Writing Tips: How I Still Juggle my Hats

So I spoke in the past about how I manage to juggle many life roles. I also updated on what COVID-19 had done to undermine my abilities to do so with tips of what I had done to get through it. I discussed how I learned how to delegate, use deadlines and stick to them, drop/postpone goals, and to be easier on myself. Now, just an hour after I finished teaching for the semester--grades submitted 4 days early--I am writing this blog. I want to reflect on the idea of trying to write, work, and parent, and how my altered mentality has changed everything. 
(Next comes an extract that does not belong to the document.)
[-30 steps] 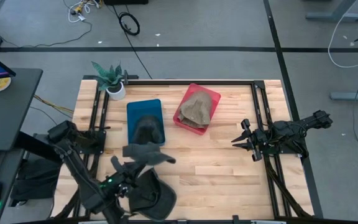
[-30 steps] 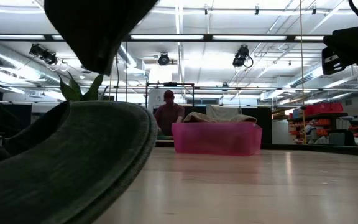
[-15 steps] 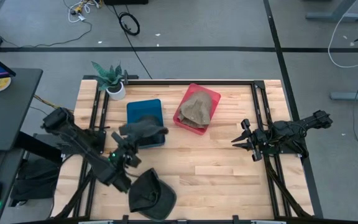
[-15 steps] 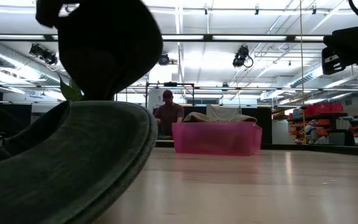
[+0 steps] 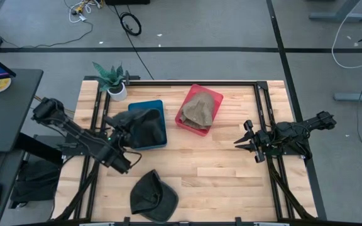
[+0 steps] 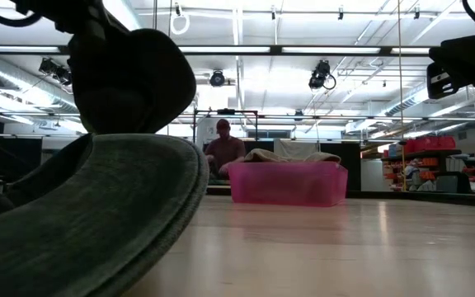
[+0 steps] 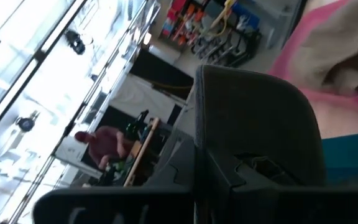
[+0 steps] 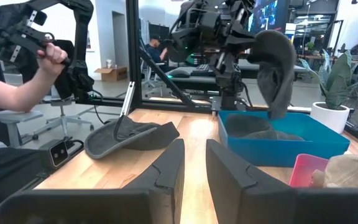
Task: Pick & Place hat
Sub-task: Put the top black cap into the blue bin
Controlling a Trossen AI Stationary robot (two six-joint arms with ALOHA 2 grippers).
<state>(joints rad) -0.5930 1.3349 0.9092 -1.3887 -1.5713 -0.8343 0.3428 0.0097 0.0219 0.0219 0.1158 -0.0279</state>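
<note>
While its fingers are clamped together on a dark hat (image 5: 142, 125), the left tool (image 5: 119, 134) hangs over the blue bin (image 5: 159, 107), the hat drooping from it just above a second dark hat lying in that bin (image 8: 272, 133). Beside the blue bin, on the side away from the left arm, a pink bin (image 5: 213, 96) holds a tan hat (image 5: 198, 110). Nearer the front edge of the wooden desk (image 5: 231, 169), another dark hat (image 5: 151, 196) lies flat, filling the near corner of the low view (image 6: 89, 214). A small potted plant (image 5: 113, 80) stands at the desk's back corner behind the left tool. Well apart, at the far side of the desk, the right tool (image 5: 246, 142) waits with its fingers a narrow gap apart, holding nothing. Beyond the desk, a person (image 6: 223, 148) sits in the room under ceiling lights, and another person's hand (image 8: 50, 55) grips a control handle.
</note>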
In such times, positivity is hard to find, but I've always tried to employ the "fake it till you make it" mentality. When I'm down, forcing myself to smile for others ends up lessening my load. (I'm not talking about severe depression or anxiety; those are whole other battles for many. I'm talking about the average person's level of sadness and anxiety during a pandemic.) Basically, I have a mountain of things and troubles that would fell the strongest of women, but forcing positivity and uplifting thoughts into my life has helped me. My anthem these past few months has been Fat Joe's "All the Way Up." Bit cheesy of me putting it on every time we were blindsided by bad news, but when I throw in some terrible dance moves to boot, the spouse and I would have a laugh. The point behind the exercise is that if the only place left to go is up, then that's where we're headed. The song inspires me that if I continue working hard, I'll rise from these times like a phoenix. I will tackle all my goals and dreams as I have done this past decade before Covid. 
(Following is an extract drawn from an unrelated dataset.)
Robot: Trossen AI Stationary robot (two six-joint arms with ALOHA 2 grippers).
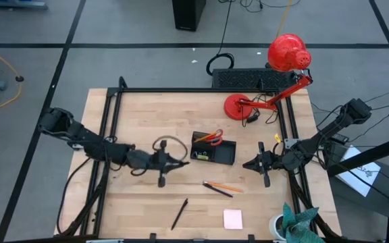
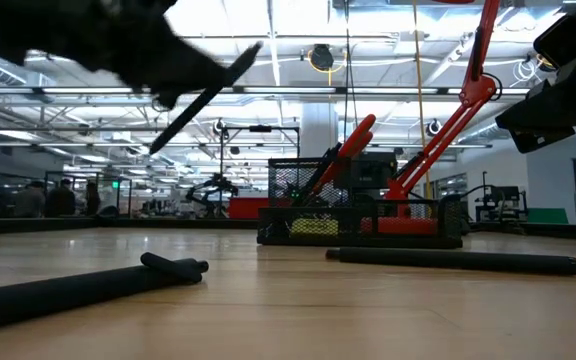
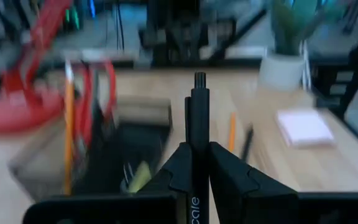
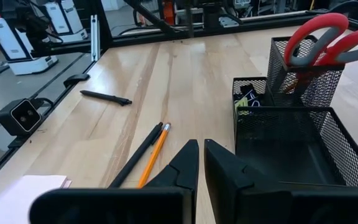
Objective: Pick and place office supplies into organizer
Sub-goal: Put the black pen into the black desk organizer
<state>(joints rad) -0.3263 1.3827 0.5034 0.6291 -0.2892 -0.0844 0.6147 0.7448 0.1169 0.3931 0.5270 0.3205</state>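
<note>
My left gripper (image 1: 181, 162) hovers just left of the black mesh organizer (image 1: 213, 150), shut on a thin black pen (image 3: 197, 118). The low view shows that pen (image 2: 203, 95) tilted in the air. Red-handled scissors (image 1: 211, 137) stand in the organizer's taller section, and a yellow-green piece (image 3: 138, 174) lies in a low compartment. My right gripper (image 1: 252, 164) hangs right of the organizer, shut and holding nothing. On the table lie another black pen (image 1: 179, 213), a black pen beside an orange pencil (image 1: 221, 187), and a pink sticky-note pad (image 1: 233, 219). My left gripper pinches the black pen's shaft (image 3: 197, 140) between its two fingers (image 3: 179, 168). The pen lies along the fingers and sticks out past their ends toward the organizer. It is lifted clear of the table, slanting with its free end higher.
A red desk lamp (image 1: 275, 74) stands on the far right of the table, with a black keyboard-like slab (image 1: 248, 79) behind it. A potted plant (image 1: 296, 223) sits at the near right corner. Black frame rails (image 1: 110, 135) run along the table's sides.
</note>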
Aside from being positive no matter what, I have learned more about trying not to let my ADHD take in everything at once. When I lack focus, I see the entire picture with all the things that cannot be done at once or in a doable timespan. Mind tries to pick each and focus but rotates through them all. Anxiety kicks in, and I lose focus on anything. However, when I delegated child care and house disaster bureaucracy to my spouse and mother, and I fixated on whatever one thing demanded immediacy (son's school, my teaching, grading, or writing--whatever was most prevalent), I was able to cast everything else out of my mind. I was able to grade without freaking out about needing to finish my novel by a deadline; I was able to write for stress relief instead of worrying over contractor-insurance issues. I knew I could take those moments to help myself focus and cast my concerns to others. Prior, I had been willfully independent much to my detriment. 

Sometimes you can rely on others. Sometimes you can cling to dreams of a positive time ahead. Neither makes you a weaker person, but maybe a smarter and more resilient one. So to compare my first Covid semester to my second, the first was as a brutal as a hurricane decimating normalcy and mentality, while the second was unifying and enlightening period with some thunderstorms. When the hurricane cleared, I prepared myself work-wise and mentally to go "All the way up" because nothing could stop me (Fat Joe). And that prevented a difficult few months from becoming a terrible year.